How a man gets to his mid-40s without ever having partaken in this American staple, I just couldn't quite wrap my head around. I asked him to repeat what he'd just said, and then I quizzed him. "You're an alien, right? Maybe a spy of some sort sent to infiltrate CNN? By law, you have to tell me - I think."

He certainly didn't grow up in a bacon-eschewing society. He was born and bred in North Carolina - a state where people practically stuff a wad of pulled pork in your mouth by way of saying hello. It was the tomatoes. They were plentiful, but pallid and bred for hardiness and uniformity rather than taste. That, and the local mayonnaise. While devotees like me will smuggle Duke's mayo across state lines to sate our cravings for the slightly tart spread, he's never been able to abide it.

The combination held little appeal. Even after the threshold of tomato quality in his life raised radically with the ubiquity of heirlooms and local farmstands and Hellmann's finally crossed his lips, it just never occurred to him to find out what all the fuss was about.

That is until, in my state of gobsmackedness and being bored on a long car trip, I mentioned it on Facebook and Twitter. Our mutual friends threw a collective conniption, theorizing everything from his being a secret vegan (he's not - I think) to the notion that he's a robot (we're having tests done). They texted, commented and messaged him to correct his culinary course as soon as humanly possible. Our favorite local cafe owner took matters in hand the next day, serving up the very BLT pictured above - and my husband pronounced it to be delicious.

But just as curious as my husband's BLT-less existence was our friends' and our social networks' collective conniption over the whole thing. Discovering that someone with a pretty standard palate and appetite has never had a canonical food - PB&J, hummus, guacamole, sushi, a hard boiled egg or olives - is like finding out they've never seen Star Wars or The Wizard of Oz, been to a baseball game, listened to Thriller or been sung to on their birthday.

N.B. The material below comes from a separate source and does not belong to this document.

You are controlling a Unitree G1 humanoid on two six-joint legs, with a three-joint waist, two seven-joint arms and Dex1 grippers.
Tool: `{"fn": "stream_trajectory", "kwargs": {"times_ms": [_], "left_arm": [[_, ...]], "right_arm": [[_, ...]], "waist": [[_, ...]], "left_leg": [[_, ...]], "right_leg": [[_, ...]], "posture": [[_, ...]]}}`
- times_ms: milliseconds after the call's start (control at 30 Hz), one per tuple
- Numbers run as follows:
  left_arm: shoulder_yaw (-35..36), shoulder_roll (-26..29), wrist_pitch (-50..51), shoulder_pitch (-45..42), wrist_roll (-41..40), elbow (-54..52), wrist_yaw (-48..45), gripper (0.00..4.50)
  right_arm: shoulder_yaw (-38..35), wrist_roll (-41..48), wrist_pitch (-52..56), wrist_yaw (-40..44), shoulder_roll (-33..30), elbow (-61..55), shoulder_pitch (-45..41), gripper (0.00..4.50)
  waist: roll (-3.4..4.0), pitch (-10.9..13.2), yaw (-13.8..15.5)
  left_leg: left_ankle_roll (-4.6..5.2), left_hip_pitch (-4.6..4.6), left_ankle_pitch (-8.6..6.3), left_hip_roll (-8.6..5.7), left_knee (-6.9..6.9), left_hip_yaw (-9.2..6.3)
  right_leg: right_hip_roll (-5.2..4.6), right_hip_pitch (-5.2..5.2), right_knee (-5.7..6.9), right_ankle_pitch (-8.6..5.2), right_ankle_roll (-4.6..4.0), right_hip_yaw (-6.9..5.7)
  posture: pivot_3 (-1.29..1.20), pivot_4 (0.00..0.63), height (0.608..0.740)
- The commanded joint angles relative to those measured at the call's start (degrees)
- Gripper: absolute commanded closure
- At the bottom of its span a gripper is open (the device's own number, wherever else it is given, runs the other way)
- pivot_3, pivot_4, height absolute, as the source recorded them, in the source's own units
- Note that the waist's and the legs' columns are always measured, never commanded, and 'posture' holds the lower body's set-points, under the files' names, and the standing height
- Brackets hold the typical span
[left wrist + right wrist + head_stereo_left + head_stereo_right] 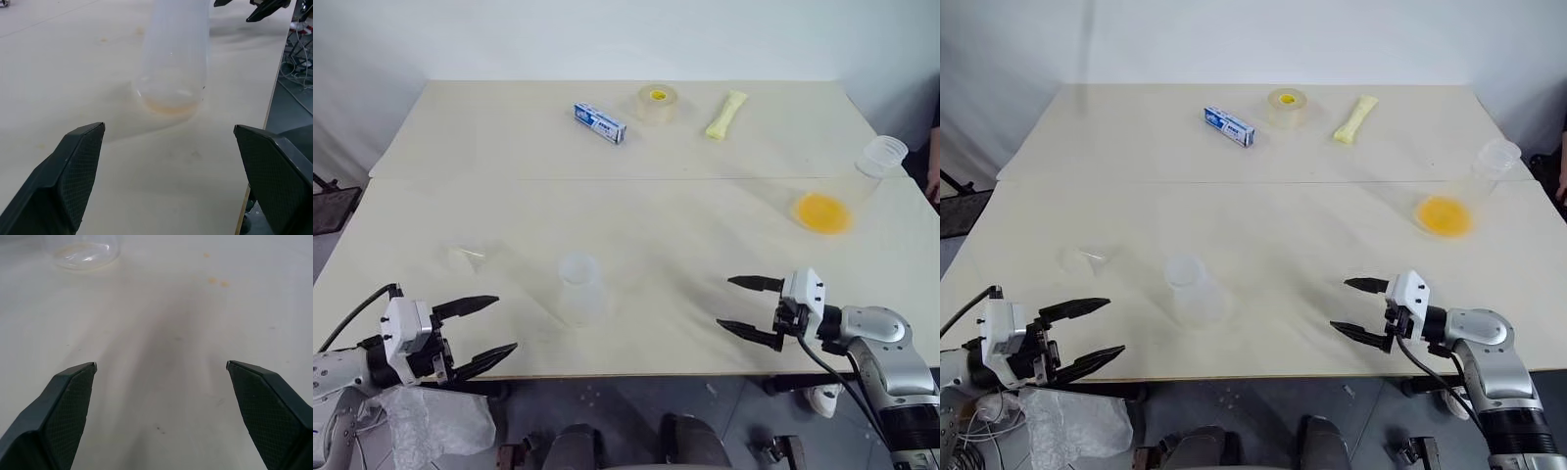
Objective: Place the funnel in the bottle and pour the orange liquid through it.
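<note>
1 small, nearly invisible clear plastic funnel (1089, 257): lies on the pale tabletop (636, 215) ahead of the left gripper (478, 332), well apart; that arm is judged nearer. Long axis: cannot tell.
1 small translucent cylindrical bottle (578, 286): upright, ahead and right of the left gripper, between both grippers.
1 pool of orange liquid (822, 212): inside a clear cone-shaped flask (860, 179), far ahead of the right gripper (745, 306).
2 grippers: both spread wide, holding nothing.
1 tape roll (657, 103), 1 blue box (599, 122), 1 yellow packet (725, 115): far side

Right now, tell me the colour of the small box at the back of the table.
Blue and white box, clearest in the left eye view.
</note>
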Motion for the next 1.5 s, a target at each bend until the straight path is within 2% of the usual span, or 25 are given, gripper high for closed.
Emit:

While we are a nation knit of gloriously disparate tastes and cultural experiences, when there's a rend in the societal fabric, folks get batty and seek to repair it as quickly as they can. They generally mean well, but there is often umbrage. "How were you raised?" "Didn't anyone love you growing up?" "Are you even from here‽"

Just as my husband's 'mater hating ways had precluded BLTs, there are plenty of reasons why a food may have fallen through the cracks. Perhaps someone was disgusted by a friend's indelicate eating habits, they abide by a religiously, culturally or ethically restricted diet, a parent had an allergy or aversion, or there was plain old lack of easy access.

I recall an intensive grilling administered by the parents of a college boyfriend, upon finding out that I'd never eaten a cannoli. "As in leave the gun. Take the cannoli! From The Godfather? You've...you've...never seen The Godfather? What kind of Italian are you‽"

One raised in suburban Kentucky with no other Italian relatives nearby and a mother who served sauce from a jar, I guess. These things just happen, and the best we can do is to patch the holes, either in secret or with the help of friends. You just have to be prepared for a little bit of ribbing.

Speaking of which, my boss Cybil didn't eat ribs until her mid-20s. Fess up to your odd food gaps in the comments below, and we just might include your story in an upcoming feature on Eatocracy.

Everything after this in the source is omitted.